Samsung macht das, wovor sich die meisten anderen Hersteller leider zieren: Es bringt Dual-SIM-Handys auf den europäischen Markt. Mobiltelefone also, die zwei Karten verwalten können – auf zwei verschiedenen Nummern anrufen und angerufen werden können. Beispiel: Eine SIM-Karte dienstlich, die zweite privat. Oder eine zum Telefonieren und eine zum Surfen unterwegs…
Das BT5722 ist so ein Gerät – und hat auch ansonsten einiges zu bieten.
Ob in Europa, Asien oder Amerika – dank Quad-Band-Ausrüstung bucht sich das Gerät in die meisten Mobilfunknetze der Welt ein. Aber das wird wohl nur viel reisende Geschäftsleute wirklich interessieren. Schick ist das Touchscreen-Display, das mit einer Diagonalen von 2,8 Zoll (7,1 Zentimeter) ausreichend groß ist, um auch Internet-Inhalte darzustellen. Die Auflösung ist mit 320 mal 240 Pixel klassischer Standard und auch geeignet, um Videos anzuschauen.

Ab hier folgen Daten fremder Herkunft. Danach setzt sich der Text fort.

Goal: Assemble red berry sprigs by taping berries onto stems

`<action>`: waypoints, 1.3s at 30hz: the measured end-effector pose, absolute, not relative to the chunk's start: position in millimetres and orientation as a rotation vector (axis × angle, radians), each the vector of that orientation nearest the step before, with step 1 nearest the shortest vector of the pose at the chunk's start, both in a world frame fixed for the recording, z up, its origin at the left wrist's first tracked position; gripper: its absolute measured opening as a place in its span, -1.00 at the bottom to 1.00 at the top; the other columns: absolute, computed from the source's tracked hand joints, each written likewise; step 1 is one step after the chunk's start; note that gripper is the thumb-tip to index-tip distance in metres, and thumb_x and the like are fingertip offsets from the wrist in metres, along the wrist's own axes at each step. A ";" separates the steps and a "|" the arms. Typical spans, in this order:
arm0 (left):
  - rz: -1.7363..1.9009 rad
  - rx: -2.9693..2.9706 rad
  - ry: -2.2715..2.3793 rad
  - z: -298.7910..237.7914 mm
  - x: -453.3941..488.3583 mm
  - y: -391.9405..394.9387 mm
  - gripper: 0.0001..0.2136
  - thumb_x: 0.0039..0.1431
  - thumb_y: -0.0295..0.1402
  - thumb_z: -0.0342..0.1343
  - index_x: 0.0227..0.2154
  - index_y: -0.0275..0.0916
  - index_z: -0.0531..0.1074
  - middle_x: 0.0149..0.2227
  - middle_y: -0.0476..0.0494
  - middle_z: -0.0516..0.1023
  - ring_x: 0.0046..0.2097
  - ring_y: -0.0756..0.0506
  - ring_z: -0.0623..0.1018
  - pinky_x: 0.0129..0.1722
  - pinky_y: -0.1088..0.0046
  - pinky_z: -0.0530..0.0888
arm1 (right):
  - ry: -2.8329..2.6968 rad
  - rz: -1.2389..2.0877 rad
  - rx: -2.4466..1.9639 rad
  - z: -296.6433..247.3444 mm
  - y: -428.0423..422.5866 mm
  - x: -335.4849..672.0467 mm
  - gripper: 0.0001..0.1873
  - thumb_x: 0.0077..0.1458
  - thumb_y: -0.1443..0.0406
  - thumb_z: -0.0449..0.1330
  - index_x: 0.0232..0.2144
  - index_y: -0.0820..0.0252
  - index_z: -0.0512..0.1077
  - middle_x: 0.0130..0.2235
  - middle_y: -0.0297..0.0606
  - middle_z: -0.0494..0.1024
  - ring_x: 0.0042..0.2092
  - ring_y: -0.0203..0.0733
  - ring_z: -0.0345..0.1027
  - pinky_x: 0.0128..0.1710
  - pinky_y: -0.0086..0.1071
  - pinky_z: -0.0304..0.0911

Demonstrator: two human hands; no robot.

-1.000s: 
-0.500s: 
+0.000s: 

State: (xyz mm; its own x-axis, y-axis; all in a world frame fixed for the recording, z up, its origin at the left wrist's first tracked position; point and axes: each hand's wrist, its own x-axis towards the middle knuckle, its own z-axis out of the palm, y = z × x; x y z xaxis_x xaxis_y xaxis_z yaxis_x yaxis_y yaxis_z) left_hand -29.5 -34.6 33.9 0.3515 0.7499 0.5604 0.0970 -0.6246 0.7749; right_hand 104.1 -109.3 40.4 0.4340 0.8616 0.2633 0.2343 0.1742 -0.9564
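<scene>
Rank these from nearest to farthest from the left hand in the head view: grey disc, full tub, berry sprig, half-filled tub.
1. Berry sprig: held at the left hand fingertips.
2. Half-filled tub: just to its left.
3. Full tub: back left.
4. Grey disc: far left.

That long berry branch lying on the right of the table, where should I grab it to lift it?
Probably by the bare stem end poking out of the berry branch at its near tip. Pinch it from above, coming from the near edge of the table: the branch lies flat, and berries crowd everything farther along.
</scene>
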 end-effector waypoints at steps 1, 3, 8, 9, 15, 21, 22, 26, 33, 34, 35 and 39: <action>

Die E-Mail-Funktion ist inzwischen eine Standard-Aufgabe von phones: Unterwegs sehen, was los ist. Dazu braucht es natürlich eine Internet-Verbindung. UMTS oder gar HSDPA sind nicht zu finden – immerhin EDGE (Enhanced Data Rates for GSM Evolution), das dürfte für den einigermaßen flotten Abruf von Mails im Allgemeinen ausreichen. Der Mail-Client unterstützt übrigens sowohl POP3/SMTP-Postfächer als auch IMAP-Dienste.
Für Unterhaltung ist natürlich auch gesorgt: Ein MP3-Spieler, den man auch im Hintergrund laufen lassen kann, ist an Bord, ebenso ein UKW-Radio mit RDS-Funktion und Aufnahme-Möglichkeit. Wer die Musik nicht über das (mitgelieferte) Stereo-Headset hören möchte, kann sie per Bluetooth übertragen. Auch Daten und Bilder lassen sich auf diesem Wege problemlos austauschen – an ein anderes Handy schicken oder an den PC. WLAN fehlt.
Als Speicher dienen MicroSD-Karten, die bis zu 8 GB groß sein dürfen (aber nicht zum Lieferumfang gehören). Der eingebaute Speicher fasst nur 35 MB. 8 GB dürften im Normalfall auch genug sein für die Fotosammlung: Dieses Telefon bringt nämlich eine 3,2-Megapixel-Kamera mit und hat sogar eine Serienaufnahme-Funktion. Schön: Auch auf ein Fotolicht hat Samsung nicht verzichtet.
Erwähnenswert vollständig – wie so vieles bei dem koreanischen Hersteller – ist auch der Organizer. Kalender und Aufgabenliste, Memofunktion und Sprach-Memo, Rechner und Umrechner, Wecker und Alarm, Weltuhr, Timer, Stoppuhr – alles ist an Bord.
Und ebenso umfangreich ist der Lieferumfang, hier sollten sich Mitbewerber ruhig mal eine Scheibe abschneiden: Neben Handy, Akku, Ladekabel, Headset, Handbuch und Software gibt es auch ein Datenkabel und eine Tasche dazu. Wer letztere beiden zusätzlich kaufen müsste, wäre 40 bis 50 Euro mehr los.
Noch ein paar Zahlen. Das Gerät ist mit 104 Millimetern Länge und 14,4 Millimetern Dicke noch angenehm klein, 56 Millimeter Breite halten sich im Rahmen und 106 Gramm Gewicht sind für ein Touchscreen mit dieser Funktionsfülle prima. Der 1200 mAh-Akku soll im Standby-Betrieb 400 Stunden halten bzw. 4,5 Stunden Dauergespräch verkraften. Aber das reduziert sich natürlich mit Nutzung der Zusatzfunktionen, z. B. Bluetooth.
Fazit: Wer auf UMTS, WLAN und GPS verzichten kann, bekommt für aktuell 150 bis 180 Euro ein gut ausgestattetes Touchscreen-Smartphone, das etwas hat, was andere bekannte Hersteller schmerzlich vermissen lassen: Die Möglichkeit, zwei SIM-Karten gleichzeitig zu nutzen. Und das ist für einige eben wichtiger als eine Highspeed-Verbindung oder Navigation an Bord.